- Work required
Return the data below in full, exactly as it stands.

- Data extract
·····
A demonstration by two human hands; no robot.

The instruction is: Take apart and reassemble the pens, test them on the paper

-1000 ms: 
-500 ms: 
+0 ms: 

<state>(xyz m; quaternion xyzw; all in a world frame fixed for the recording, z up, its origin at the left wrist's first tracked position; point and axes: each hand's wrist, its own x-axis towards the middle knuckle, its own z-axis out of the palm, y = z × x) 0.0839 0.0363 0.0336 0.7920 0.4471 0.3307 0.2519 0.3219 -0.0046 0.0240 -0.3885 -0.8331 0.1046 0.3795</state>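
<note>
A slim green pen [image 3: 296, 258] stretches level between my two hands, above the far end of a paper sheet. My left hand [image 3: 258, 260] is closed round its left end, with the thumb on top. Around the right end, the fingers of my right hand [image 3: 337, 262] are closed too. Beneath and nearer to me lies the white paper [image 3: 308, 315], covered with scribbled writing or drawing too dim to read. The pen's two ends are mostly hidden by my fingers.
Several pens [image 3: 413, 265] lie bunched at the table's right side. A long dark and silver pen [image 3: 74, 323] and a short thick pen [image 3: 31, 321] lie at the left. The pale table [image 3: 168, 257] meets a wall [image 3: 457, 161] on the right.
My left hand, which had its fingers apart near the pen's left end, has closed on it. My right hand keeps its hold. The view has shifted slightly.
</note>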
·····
- Solution to this problem
A demonstration by two human hands; no robot.

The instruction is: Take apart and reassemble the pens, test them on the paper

-1000 ms: 
-500 ms: 
+0 ms: 

<state>(xyz m; quaternion xyzw; all in a world frame fixed for the recording, z up, its origin at the left wrist's first tracked position; point and axes: each hand's wrist, its own x-axis towards the middle knuckle, its own z-axis out of the palm, y = z × x) 0.0839 0.0363 0.0336 0.7920 0.4471 0.3307 0.2519 0.3219 -0.0046 0.0240 -0.3885 -0.8331 0.1046 0.3795</state>
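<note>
A slim green pen [image 3: 296, 258] stretches level between my two hands, above the far end of a paper sheet. My left hand [image 3: 258, 260] is closed round its left end, with the thumb on top. Around the right end, the fingers of my right hand [image 3: 337, 262] are closed too. Beneath and nearer to me lies the white paper [image 3: 308, 315], covered with scribbled writing or drawing too dim to read. The pen's two ends are mostly hidden by my fingers.
Several pens [image 3: 413, 265] lie bunched at the table's right side. A long dark and silver pen [image 3: 74, 323] and a short thick pen [image 3: 31, 321] lie at the left. The pale table [image 3: 168, 257] meets a wall [image 3: 457, 161] on the right.
My left hand, which had its fingers apart near the pen's left end, has closed on it. My right hand keeps its hold. The view has shifted slightly.
</note>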

This exercise is complete.